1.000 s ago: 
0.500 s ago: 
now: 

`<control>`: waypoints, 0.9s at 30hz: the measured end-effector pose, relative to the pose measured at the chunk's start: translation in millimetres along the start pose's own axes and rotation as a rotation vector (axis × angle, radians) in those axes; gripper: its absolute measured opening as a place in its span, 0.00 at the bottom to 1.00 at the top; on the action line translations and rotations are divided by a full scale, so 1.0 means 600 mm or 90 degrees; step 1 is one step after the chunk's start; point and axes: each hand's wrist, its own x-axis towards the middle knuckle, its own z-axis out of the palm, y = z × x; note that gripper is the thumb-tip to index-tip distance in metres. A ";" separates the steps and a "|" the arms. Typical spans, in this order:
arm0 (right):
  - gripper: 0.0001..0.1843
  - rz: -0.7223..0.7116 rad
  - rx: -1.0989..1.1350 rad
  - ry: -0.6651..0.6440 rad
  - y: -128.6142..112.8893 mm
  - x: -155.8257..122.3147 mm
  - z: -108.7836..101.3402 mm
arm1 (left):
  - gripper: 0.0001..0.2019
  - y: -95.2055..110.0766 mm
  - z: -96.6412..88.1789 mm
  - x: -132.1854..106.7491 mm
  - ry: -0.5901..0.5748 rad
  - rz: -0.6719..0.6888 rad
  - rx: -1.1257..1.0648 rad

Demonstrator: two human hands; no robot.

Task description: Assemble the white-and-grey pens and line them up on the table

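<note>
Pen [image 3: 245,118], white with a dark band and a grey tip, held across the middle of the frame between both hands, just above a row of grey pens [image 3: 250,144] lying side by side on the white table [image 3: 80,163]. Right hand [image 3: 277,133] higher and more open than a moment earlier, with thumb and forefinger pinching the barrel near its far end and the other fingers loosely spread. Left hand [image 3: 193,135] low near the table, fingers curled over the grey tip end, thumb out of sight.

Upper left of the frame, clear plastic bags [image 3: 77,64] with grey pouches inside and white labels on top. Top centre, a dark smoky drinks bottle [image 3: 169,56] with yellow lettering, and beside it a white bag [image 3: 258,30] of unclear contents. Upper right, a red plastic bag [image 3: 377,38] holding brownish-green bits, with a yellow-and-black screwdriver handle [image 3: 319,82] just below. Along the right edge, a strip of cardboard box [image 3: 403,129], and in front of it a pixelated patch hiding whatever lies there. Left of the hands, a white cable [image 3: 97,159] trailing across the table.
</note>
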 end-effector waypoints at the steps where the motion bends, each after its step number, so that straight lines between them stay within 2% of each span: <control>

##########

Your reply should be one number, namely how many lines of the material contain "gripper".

3